Failing the allocation is also not good.
Ideally you should make the hardware deal with the multiple of block
size data, and then handle the trailer in your driver.
But if it's too hard just send the whole thing to the fallback.
Cheers,
--
Email: Herbert Xu <herbert@gondor.apana.org.au>
Home Page: http://gondor.apana.org.au/~herbert/
PGP Key: http://gondor.apana.org.au/~herbert/pubkey.txt
Hi Herbert,
Thanks for review.
On 31/10/25 15:06, Herbert Xu wrote:
> On Wed, Oct 22, 2025 at 11:15:40PM +0530, T Pratham wrote:
>>
>> + if (ctx->aes_mode == DTHE_AES_CTR) {
>> + /*
>> + * CTR mode can operate on any input length, but the hardware
>> + * requires input length to be a multiple of the block size.
>> + * We need to handle the padding in the driver.
>> + */
>> + if (req->cryptlen % AES_BLOCK_SIZE) {
>> + /* Need to create a new SG list with padding */
>> + pad_len = ALIGN(req->cryptlen, AES_BLOCK_SIZE) - req->cryptlen;
>> + struct scatterlist *sg;
>> +
>> + src = kmalloc_array((src_nents + 1), sizeof(*src), GFP_KERNEL);
>
> You can't allocate memory on the data path. The request might have
> been issued by the storage layer and doing a GFP_KERNEL allocation
> here risks dead-lock.
>
> Failing the allocation is also not good.
>
> Ideally you should make the hardware deal with the multiple of block
> size data, and then handle the trailer in your driver.
>
> But if it's too hard just send the whole thing to the fallback.
>
Understood.
Ideally, I'd like to avoid fallback as much as possible. While it does
sound lucrative to handle the trailer in s/w and let h/w handle blocks,
I have another proposal to avoid memory allocations here: using
scatterlist chaining.
Padding:
struct scatterlist src_pad[2];
struct scatterlist *sg;
sg_init_table(src_pad, 2);
sg = sg_last(req->src, src_nents);
sg_set_page(&src_pad[0], sg_page(sg), sg->length, sg->offset);
sg_unmark_end(&src_pad[0]);
sg_set_buf(&src_pad[1], pad_buf, pad_len);
if (src_nents == 1)
src = src_pad;
else
sg_chain(sg, 1, src_pad);
src_nents++;
Cleanup (restoring original req->src's last nent):
if (src_nents > 2) {
struct scatterlist *sg;
unsigned int i;
for (i = 0, sg = req->src; i < src_nents - 3; ++i)
sg = sg_next(sg);
sg++;
sg->page_link &= ~SG_CHAIN;
sg_set_page(sg, sg_page(&src_pad[0]),
src_pad[0].length, src_pad[0].offset);
sg_mark_end(sg);
}
Let me know if this is fine.
However, I suppose we similarly cannot do allocations in AEADs as well?

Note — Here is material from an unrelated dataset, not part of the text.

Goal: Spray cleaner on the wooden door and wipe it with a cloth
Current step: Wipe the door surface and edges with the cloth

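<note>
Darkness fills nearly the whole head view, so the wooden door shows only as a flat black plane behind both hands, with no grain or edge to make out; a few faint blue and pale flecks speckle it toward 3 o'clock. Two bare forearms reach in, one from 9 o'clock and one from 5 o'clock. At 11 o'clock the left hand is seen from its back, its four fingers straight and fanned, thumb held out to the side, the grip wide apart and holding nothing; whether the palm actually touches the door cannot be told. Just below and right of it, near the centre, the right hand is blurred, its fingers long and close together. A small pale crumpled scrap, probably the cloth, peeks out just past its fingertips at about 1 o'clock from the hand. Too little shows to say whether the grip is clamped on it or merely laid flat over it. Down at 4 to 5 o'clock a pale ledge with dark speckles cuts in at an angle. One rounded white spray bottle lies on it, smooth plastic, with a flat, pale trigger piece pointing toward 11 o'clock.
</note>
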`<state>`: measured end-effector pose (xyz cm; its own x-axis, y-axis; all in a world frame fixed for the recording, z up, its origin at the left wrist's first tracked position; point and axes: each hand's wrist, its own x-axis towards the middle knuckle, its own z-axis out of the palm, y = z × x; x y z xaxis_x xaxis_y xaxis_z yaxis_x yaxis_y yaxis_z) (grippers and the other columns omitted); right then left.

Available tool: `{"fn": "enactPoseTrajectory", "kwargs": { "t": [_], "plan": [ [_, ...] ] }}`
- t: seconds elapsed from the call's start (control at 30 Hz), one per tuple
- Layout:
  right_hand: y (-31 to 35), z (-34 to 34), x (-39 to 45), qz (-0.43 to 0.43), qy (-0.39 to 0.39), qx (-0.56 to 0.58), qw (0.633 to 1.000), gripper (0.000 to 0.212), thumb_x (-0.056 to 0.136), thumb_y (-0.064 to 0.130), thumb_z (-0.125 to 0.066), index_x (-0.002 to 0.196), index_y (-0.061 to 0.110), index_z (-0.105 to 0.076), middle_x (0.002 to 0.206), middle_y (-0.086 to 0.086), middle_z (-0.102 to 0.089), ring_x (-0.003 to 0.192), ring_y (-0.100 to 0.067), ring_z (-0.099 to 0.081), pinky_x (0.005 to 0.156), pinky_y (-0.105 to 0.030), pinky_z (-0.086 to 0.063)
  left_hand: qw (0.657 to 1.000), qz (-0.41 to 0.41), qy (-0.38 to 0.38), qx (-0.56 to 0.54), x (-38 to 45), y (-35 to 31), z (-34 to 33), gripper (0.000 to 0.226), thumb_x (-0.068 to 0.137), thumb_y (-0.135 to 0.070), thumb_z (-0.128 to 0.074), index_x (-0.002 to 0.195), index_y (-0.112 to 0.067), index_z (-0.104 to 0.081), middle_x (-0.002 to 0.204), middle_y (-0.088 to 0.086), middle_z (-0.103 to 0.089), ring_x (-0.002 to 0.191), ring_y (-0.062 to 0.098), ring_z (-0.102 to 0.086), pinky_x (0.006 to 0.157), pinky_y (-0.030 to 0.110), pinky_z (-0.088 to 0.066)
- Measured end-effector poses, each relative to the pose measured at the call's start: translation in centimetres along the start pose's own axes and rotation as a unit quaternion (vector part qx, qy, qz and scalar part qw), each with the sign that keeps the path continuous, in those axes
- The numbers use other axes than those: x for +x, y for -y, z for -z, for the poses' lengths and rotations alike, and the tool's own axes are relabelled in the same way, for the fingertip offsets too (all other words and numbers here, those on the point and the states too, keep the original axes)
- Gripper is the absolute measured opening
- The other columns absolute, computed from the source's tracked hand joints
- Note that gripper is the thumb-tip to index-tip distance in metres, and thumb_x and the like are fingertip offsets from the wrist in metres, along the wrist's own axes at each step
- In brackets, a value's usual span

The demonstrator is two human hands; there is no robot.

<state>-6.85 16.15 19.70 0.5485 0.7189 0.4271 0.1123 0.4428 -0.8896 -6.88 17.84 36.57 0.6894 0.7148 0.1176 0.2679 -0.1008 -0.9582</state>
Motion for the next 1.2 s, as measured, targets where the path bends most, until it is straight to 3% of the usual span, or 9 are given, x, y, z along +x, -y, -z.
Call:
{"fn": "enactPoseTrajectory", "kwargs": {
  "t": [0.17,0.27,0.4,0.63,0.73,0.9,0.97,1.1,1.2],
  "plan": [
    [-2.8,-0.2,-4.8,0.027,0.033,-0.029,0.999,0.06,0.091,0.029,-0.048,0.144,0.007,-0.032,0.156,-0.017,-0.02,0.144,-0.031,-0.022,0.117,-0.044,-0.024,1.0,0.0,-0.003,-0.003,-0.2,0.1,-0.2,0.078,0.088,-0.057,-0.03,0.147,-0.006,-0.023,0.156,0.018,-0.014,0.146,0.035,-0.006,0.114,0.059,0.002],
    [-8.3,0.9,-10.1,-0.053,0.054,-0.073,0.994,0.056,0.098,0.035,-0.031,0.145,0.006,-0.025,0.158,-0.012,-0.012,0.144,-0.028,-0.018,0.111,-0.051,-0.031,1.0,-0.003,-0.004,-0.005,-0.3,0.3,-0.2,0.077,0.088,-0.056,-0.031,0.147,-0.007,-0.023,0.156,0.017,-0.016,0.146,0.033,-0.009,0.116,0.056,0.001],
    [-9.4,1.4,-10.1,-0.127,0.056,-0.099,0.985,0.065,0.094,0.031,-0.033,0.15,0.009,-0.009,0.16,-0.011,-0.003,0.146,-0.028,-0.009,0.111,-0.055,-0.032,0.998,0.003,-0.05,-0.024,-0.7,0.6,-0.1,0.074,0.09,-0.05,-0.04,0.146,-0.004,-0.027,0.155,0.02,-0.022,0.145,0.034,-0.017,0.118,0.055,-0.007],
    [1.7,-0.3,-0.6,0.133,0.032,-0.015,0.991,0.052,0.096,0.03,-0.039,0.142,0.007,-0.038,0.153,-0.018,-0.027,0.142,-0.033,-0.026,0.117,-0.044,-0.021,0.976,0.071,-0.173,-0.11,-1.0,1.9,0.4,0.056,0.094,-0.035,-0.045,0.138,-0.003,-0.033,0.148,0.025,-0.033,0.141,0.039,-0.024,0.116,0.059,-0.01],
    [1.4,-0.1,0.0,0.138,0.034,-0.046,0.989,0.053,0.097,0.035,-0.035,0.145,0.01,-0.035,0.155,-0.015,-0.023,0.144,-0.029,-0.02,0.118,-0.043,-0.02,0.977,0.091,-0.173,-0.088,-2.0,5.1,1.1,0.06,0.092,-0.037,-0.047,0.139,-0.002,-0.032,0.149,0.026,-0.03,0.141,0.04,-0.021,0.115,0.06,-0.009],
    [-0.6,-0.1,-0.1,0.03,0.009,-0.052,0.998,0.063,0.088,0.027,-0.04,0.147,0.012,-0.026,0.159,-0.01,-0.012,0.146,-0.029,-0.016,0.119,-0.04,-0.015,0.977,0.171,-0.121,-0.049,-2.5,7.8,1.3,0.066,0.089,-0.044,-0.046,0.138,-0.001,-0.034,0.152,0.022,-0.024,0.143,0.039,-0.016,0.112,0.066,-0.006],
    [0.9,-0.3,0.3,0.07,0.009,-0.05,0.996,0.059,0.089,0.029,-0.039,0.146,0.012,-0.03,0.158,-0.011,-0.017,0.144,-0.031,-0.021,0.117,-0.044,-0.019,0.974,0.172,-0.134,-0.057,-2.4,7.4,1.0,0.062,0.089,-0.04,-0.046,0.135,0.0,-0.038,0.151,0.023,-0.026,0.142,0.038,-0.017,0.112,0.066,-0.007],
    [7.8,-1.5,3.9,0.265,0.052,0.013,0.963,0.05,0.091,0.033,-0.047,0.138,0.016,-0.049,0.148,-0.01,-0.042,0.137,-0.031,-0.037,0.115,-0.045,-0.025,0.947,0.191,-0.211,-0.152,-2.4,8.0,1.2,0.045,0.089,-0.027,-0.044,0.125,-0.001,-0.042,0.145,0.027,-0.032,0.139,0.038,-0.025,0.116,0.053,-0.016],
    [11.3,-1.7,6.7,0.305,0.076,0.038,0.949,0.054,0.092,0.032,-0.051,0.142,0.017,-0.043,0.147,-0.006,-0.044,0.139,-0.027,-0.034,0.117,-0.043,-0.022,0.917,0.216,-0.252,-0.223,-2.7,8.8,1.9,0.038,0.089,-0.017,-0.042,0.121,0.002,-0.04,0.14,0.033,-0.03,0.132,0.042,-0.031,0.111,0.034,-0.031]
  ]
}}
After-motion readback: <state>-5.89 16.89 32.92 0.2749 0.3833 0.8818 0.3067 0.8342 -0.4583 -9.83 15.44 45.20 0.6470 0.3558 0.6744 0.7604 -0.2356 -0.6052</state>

If that is the case, my current code relies a lot on it (using sg_split
to separate AAD from {plain, cipher}text and applying padding like CTR
here, both of which allocate memory).
I can change padding to avoid kmallocs like CTR easily. But separating
AAD and plaintext/ciphertext without using sg_split will be a task. Let
me know if this is correct, so that I'll split the series and send
ciphers now, and AEADs later.
--
Regards
T Pratham <t-pratham@ti.com>
On Fri, Oct 31, 2025 at 08:11:34PM +0530, T Pratham wrote:
>
> Let me know if this is fine.
Yes I think this should work.
> However, I suppose we similarly cannot do allocations in AEADs as well?
> If that is the case, my current code relies a lot on it (using sg_split
> to separate AAD from {plain, cipher}text and applying padding like CTR
> here, both of which allocate memory).
>
> I can change padding to avoid kmallocs like CTR easily. But separating
> AAD and plaintext/ciphertext without using sg_split will be a task. Let
> me know if this is correct, so that I'll split the series and send
> ciphers now, and AEADs later.
OK it's not totally forbidden to allocate memory. However, you
should only use GFP_ATOMIC to avoid dead-lock (GFP_KERNEL can
trigger writes to storage, which can in turn call crypto), and
provide a fallback path to software crypto when the allocation
fails.
Cheers,
--
Email: Herbert Xu <herbert@gondor.apana.org.au>
Home Page: http://gondor.apana.org.au/~herbert/
PGP Key: http://gondor.apana.org.au/~herbert/pubkey.txt
On 06/11/25 12:53, Herbert Xu wrote:
> On Fri, Oct 31, 2025 at 08:11:34PM +0530, T Pratham wrote:
>>
>> Let me know if this is fine.
>
> Yes I think this should work.
>
>> However, I suppose we similarly cannot do allocations in AEADs as well?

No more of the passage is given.